Mrs. Rochester. Mr. Rochester was still

a young and healthy man, even though

he was almost certainly, it now appears to me, a chronic brooder. And it was only natural he would eventually want another wife, one who could be as a wife to him, sir.

AG: Keep going, Grace! Too much! GP: Then, on top of all this illness and worry comes her, Janie Eyre! AG: Calls her Janie!

GP: Ordering the staff about till the house was almost upside down, and when she got tired of that, coming up to the attics, looking out for old odds and ends she would sell the minute she got out of the house. One of our men was always having to go around and buy it back ... Up she’d come, throwing open the door and peering in at us. And if she caught sight of Mrs. Rochester, she might give a sort of leer . . . AG: A what?

GP: A leer, sir. AG: Jeez. The plot thickens. GP: And then my mistress would just lie back and cry for days ... The master never even visited my mistress anymore, after the Parisian came. Then, sometimes, it would get so bad I’d start screaming— AG: You what?

GP: Screaming so’s I couldn’t stop. And then I’d get behind on the sewing . . . Oh, it was an evil time.

AG: Don’t tell me you were the one who ran back and forth all day and made all that racket, and drove everybody nuts?

GP: On all fours, sir, aye, and sob. Believe this, sir, Mrs. Rochester never meant to stand in the way of her husband’s remarriage. But not to a Frenchy, sir! No! She well remembered what those Froggies had done to us, sir, not so very many years before. But, oh, no one remembers them things, sir. We’re a nation of shopkeepers! AG: This is way over my head, Grace. But keep going, I’ll figure it out later.

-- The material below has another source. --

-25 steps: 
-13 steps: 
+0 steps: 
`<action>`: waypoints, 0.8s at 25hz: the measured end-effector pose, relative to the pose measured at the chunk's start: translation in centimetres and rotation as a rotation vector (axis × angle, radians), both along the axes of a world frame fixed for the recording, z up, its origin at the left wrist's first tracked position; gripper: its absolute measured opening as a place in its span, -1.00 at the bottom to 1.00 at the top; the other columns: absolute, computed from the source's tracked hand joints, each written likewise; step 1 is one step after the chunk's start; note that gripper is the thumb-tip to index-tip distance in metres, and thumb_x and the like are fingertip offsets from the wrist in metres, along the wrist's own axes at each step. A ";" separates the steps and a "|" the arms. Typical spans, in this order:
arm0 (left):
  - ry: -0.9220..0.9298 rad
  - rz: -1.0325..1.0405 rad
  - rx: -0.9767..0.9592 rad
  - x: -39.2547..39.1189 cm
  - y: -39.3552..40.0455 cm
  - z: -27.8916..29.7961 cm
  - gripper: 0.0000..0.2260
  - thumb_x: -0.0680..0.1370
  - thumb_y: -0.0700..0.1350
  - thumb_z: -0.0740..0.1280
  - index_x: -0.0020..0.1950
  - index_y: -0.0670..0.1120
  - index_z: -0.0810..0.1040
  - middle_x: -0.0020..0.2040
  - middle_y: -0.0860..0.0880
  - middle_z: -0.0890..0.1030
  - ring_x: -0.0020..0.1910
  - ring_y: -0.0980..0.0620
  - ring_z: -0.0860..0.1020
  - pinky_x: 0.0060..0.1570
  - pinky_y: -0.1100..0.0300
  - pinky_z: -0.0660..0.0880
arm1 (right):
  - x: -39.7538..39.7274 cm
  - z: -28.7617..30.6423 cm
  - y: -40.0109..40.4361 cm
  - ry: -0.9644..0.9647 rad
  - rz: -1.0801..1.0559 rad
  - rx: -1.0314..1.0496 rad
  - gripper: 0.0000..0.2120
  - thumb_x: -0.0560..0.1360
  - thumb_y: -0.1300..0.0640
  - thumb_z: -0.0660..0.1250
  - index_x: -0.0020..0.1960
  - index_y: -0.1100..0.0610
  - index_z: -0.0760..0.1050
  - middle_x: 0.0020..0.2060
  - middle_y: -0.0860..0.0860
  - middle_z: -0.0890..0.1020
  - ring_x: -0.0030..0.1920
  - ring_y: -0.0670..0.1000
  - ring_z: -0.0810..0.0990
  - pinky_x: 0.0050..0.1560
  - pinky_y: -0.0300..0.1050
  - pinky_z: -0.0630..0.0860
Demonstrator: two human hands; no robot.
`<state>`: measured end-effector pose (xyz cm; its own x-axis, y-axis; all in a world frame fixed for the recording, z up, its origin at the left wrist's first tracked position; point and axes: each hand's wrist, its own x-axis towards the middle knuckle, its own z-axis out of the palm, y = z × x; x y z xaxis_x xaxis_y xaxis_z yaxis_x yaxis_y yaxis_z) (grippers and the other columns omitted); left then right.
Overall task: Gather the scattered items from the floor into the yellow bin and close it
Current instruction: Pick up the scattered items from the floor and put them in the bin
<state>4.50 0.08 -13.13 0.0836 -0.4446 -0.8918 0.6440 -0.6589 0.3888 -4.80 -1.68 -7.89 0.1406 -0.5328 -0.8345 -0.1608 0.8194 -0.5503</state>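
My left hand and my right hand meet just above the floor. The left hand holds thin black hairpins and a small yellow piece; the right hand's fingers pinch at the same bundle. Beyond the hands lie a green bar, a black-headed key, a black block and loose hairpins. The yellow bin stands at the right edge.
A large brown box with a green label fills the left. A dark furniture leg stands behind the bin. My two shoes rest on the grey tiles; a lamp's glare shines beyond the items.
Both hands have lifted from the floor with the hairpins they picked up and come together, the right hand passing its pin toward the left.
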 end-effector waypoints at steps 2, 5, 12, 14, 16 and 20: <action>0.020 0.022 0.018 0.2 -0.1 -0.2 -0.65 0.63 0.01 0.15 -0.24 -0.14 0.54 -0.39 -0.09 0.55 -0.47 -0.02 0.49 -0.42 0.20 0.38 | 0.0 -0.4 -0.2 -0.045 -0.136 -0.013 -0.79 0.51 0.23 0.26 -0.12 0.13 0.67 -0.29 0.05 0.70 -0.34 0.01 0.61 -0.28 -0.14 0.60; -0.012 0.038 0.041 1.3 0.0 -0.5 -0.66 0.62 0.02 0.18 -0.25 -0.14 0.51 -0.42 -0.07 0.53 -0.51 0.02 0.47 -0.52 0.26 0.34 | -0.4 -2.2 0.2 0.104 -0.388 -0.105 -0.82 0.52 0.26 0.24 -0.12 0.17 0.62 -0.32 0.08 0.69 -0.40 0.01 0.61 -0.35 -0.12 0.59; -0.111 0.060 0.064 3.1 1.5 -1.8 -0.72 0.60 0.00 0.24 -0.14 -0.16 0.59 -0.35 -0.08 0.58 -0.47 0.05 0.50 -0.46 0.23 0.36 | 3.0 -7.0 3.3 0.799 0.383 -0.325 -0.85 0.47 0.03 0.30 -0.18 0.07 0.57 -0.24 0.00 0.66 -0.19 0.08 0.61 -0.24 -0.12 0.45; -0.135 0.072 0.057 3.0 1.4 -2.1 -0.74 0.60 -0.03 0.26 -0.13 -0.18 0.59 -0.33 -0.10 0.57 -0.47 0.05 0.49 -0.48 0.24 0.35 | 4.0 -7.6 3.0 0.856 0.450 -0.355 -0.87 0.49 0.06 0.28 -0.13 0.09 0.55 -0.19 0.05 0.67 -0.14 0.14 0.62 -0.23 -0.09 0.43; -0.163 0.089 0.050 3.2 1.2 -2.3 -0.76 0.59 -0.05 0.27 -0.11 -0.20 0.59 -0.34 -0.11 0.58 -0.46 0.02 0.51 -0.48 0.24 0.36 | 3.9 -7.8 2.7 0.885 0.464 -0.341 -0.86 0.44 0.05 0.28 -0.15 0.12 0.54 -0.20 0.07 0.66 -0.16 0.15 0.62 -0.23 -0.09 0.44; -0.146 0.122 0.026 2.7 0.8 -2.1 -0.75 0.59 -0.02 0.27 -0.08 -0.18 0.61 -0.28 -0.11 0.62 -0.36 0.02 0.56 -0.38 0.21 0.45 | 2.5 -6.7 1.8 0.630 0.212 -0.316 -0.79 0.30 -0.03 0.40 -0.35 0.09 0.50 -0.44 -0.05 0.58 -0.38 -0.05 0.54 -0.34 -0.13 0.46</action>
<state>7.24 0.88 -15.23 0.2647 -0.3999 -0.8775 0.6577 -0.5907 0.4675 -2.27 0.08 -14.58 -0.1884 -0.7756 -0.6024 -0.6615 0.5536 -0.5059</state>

GP: Well, sir, Mrs. Rochester had always hoped he might marry little Prudence Watts, her ward. She had been found, sir, wandering round Tunbridge Wells, all alone, and no bigger than a minute! Mrs. Rochester had fed and clothed her all those years. Of course. Prudence was engaged to that ploughboy, the bigger one, but the mistress felt she would give him up, for the chance to marry the master. But when the time came, Prudence wouldn’t do it, and now she’s married to the ploughboy. Then, my mistress even considered getting a special brain operation in London, but it fell through. Then the Parisian came, and we all knew the master was too much the hot-blooded male to resist! Then there was the fire, and my mistress perished. I blame myself ... I do blame myself. AG: For what? You really lost me. GP: For the fire, sir, and my mistress’s death.

AG: Well, we all have to go sometime. And in fact, we have to go pretty soon, so anything else you can think of? We might as well finish the tape . . . Any more amazing facts?

GP: When I think of that dear mistress dead, and that dyed Parisian married to my poor master—making him sit inside all day and sew her dresses—an’ him all blind as he is. Sometimes I just begin to scream, and I get dowrn and run around again . . . And I cry for the old days, when it was just the two of us, way back in the attics, and the dear master would be outside in the shrubbery, whistling to his huge dog . . . Maybe we weren’t fashion plates, Mrs. Rochester and I, and perhaps we hadn’t been to “France,” but we had a good, quiet life just the same . . . Quiet in the good old English way. But it’s all gone now. AG: Well, never mind. Okay, thanks a lot for coming. GP: . . .

AG: Thanks for fitting us into your crowded schedule . . . Bye, Grace! Oh, wait a second! Have you got any old photos of her around? GP: Of who, sir?

AG: Never mind. Oh, watch it, sweetheart, you droped your gloves. Okay, so long.